Required work:
Go through the listing below and output it word for word.

Data excerpt:
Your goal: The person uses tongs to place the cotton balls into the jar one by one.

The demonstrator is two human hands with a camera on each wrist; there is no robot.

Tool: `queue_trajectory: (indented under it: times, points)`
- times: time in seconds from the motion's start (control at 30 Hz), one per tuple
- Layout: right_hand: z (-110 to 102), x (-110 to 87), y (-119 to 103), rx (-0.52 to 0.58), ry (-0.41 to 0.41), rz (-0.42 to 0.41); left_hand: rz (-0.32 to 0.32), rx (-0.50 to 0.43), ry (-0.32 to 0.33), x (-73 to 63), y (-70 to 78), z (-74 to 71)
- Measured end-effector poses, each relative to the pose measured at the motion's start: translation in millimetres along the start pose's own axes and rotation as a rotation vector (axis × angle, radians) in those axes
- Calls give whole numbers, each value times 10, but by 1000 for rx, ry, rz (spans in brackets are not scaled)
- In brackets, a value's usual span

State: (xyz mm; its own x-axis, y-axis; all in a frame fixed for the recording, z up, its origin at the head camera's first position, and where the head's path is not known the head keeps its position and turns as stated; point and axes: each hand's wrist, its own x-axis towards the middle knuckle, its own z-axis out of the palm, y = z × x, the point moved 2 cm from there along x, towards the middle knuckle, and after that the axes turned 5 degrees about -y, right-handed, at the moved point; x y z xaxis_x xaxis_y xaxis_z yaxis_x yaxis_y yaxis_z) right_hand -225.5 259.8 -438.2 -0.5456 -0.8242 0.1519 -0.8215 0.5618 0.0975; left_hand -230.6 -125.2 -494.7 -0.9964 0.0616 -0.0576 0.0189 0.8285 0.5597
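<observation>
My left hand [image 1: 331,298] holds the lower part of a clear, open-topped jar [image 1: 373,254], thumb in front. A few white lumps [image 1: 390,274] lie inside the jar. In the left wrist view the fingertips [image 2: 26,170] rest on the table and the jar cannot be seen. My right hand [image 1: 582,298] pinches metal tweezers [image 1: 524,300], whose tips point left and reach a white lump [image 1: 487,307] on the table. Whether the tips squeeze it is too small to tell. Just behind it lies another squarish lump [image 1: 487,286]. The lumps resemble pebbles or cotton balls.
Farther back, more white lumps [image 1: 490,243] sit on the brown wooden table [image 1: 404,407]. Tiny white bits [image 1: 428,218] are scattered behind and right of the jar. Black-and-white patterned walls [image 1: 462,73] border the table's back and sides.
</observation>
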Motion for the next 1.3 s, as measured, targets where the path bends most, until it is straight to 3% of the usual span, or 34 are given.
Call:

Problem solution:
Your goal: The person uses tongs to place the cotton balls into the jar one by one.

The demonstrator is two human hands with a camera on each wrist; there is no robot.

Tool: `queue_trajectory: (indented under it: times, points)`
- times: time in seconds from the motion's start (control at 30 Hz), one per tuple
- Layout: right_hand: z (-110 to 102), x (-110 to 87), y (-119 to 103), rx (-0.52 to 0.58), ry (-0.41 to 0.41), rz (-0.42 to 0.41); left_hand: rz (-0.32 to 0.32), rx (-0.50 to 0.43), ry (-0.32 to 0.33), x (-73 to 63), y (-70 to 78), z (-74 to 71)
- Measured end-effector poses, each relative to the pose measured at the motion's start: translation in millimetres along the start pose's own axes and rotation as a rotation vector (axis × angle, radians) in those axes
- Calls give whole numbers, each value times 10, but by 1000 for rx, ry, rz (spans in brackets are not scaled)
- In brackets, a value's usual span

State: (xyz mm; its own x-axis, y-axis; all in a frame fixed for the recording, z up, its origin at the head camera's first position, and where the head's path is not known the head keeps its position and turns as stated; point and axes: each hand's wrist, its own x-axis towards the middle knuckle, its own z-axis out of the palm, y = z × x, the point moved 2 cm from there along x, towards the middle knuckle, and after that the axes turned 5 degrees about -y, right-handed, at the moved point; x y z xaxis_x xaxis_y xaxis_z yaxis_x yaxis_y yaxis_z) right_hand -225.5 259.8 -438.2 -0.5456 -0.8242 0.1519 -0.8215 0.5618 0.0975; left_hand -230.6 -125.2 -494.7 -0.9964 0.0616 -0.0576 0.0189 0.8285 0.5597
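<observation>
My left hand [image 1: 331,298] holds the lower part of a clear, open-topped jar [image 1: 373,254], thumb in front. A few white lumps [image 1: 390,274] lie inside the jar. In the left wrist view the fingertips [image 2: 26,170] rest on the table and the jar cannot be seen. My right hand [image 1: 582,298] pinches metal tweezers [image 1: 524,300], whose tips point left and reach a white lump [image 1: 487,307] on the table. Whether the tips squeeze it is too small to tell. Just behind it lies another squarish lump [image 1: 487,286]. The lumps resemble pebbles or cotton balls.
Farther back, more white lumps [image 1: 490,243] sit on the brown wooden table [image 1: 404,407]. Tiny white bits [image 1: 428,218] are scattered behind and right of the jar. Black-and-white patterned walls [image 1: 462,73] border the table's back and sides.
</observation>
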Motion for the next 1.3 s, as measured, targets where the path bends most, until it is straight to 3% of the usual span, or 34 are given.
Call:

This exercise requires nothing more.